Daily Archives: December 8, 2016

Once again: Kuitert

 

In my previous blog I was quite enthusiastic about the biography of Harry Kuitert (b. 1924), by Gert J. Peelens. I have now finished the book and my enthusiasm has gradually become mingled with a sense of tragedy.

Peelen paints a very fascinating picture of Kuitert and gives a clear description of his development as an ethicist and a theologian. His career is, in fact, a triptych: Kuitert’s academic career shifted from theology to ethics and, after he retired, back to theology. In his advanced age Kuitert produced a number of theological books for a broader public. Some of these have become real bestsellers.

It is not strange to detect a development in someone’s thinking—and that is certainly true for a theologian. But in the case of Kuitert we are faced with a man who began his career as a fundamentalist pastor in the small Christian Reformed Church in Scharendijke, a conservative village in the Southwestern part of the country, and who, some six decades later no longer believes that God really exists (i.e. as a Reality outside us), and who no longer expects a life after death.

His complete turn-around has probably been best expressed in two of his famous one-liners. In 1974 he stated that everything we say about ‘above’, comes from below. In 2002 he told his readers that at first there were human  beings, then there were gods, and then came God. And not the other way around,

As the years passed we notice a consistent line in Kuitert’s thinking. He becomes more and more convinced that we cannot read the Bible as history. The Bible stories did not really happen in the way they were written down. They are stories, myths. At first he was mainly concerned about he lack of historicity in the first three chapters of the Bible: we cannot accept the stories of creation and of the Fall as literal. But as he became older—and this is especially clear from his more recent books—little of the biblical story remains. He is more and more convinced that, when we speak of God, we do not refer to a Reality outside of us (to a Referent, as philosophers would say). God is the product of our imagination. And this does not just apply to God, but to all aspects of our faith. This does not make the Christian faith completely worthless, even though many of his readers think so. Ever more frequently people accuse Kuitert that he has robbed them of their faith.

I agree with Kuitert in many of the things he says. When we use God-talk and faith-talk, we can only do so with human language—with human metaphors and literary models.  This is often forgotten and leads almost inevitably to a caricature of God. But I am not prepared to follow Kuitert in eliminating the possibility of divine revelation. There are, I think, at least as many arguments for the existence of God (as an Eternal Reality outside of us) as there are reasons to deny God’s existence. If we are prepared to recognize the fact that God exists, it seems logical to assume that this God makes himself known to us, gives us information about himself and what he does for us andexpecs from us.  If that is true, it follows that not all God-talk originates in our human imagination. Something from above is received here below and can be known to us. That is something that encourages me, even though we must remember that in our thinking and speaking about God we will always be handicapped by our creaturely limitations.

Kuitert has a defense against the accusation that he has taken the faith of many people away, that we cannot simply dismiss.

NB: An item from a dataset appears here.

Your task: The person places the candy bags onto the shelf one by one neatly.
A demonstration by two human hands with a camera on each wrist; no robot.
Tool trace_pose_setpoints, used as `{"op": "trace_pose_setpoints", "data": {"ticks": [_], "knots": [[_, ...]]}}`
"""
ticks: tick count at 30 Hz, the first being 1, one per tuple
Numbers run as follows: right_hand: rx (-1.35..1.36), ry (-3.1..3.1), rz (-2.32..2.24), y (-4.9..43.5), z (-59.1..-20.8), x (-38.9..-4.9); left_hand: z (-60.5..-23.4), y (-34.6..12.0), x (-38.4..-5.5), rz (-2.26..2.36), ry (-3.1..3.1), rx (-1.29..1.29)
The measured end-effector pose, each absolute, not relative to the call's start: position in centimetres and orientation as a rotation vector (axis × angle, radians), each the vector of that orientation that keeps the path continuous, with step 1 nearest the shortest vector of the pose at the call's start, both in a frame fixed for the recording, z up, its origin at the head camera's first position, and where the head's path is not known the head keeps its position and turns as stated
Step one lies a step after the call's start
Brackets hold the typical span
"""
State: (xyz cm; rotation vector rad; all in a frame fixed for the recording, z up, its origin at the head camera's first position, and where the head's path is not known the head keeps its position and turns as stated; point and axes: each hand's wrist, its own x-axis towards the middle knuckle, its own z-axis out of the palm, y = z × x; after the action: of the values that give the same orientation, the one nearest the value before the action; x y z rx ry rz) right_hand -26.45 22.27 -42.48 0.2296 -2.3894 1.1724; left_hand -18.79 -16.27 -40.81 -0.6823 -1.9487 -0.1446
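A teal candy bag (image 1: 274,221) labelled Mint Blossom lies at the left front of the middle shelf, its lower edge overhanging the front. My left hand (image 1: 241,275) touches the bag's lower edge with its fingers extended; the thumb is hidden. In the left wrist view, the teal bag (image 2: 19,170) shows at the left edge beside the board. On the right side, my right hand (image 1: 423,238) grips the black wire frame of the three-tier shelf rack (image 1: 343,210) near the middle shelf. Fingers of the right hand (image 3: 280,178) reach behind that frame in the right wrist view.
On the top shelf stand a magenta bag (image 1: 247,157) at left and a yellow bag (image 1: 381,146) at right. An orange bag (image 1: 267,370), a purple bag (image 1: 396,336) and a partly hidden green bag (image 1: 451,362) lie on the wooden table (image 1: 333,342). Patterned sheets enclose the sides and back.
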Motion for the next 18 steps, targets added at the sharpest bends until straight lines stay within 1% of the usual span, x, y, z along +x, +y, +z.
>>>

The panic among believers, he says, is the result of the fact that most theologians have too long remained silent about their discoveries and they carefully kept their conclusions in their own small circle. When at last, like Kuitert, they began to speak and write about their opinions, some felt liberated but many felt betrayed and frustrated. This is also a lesson for Seventh-day Adventist theologians. Among them we also notice tthe tendency to keep quiet about the developments in their theological views, afraid that they might confuse the members in the pew (or lose their job). This is unfortunate and dishonest. And in the long run it causes immense problems.

A denomination has to gain a great deal by being open, also when the basic elements of its theology are at stake, as well as the ways in which these impact on the faith community.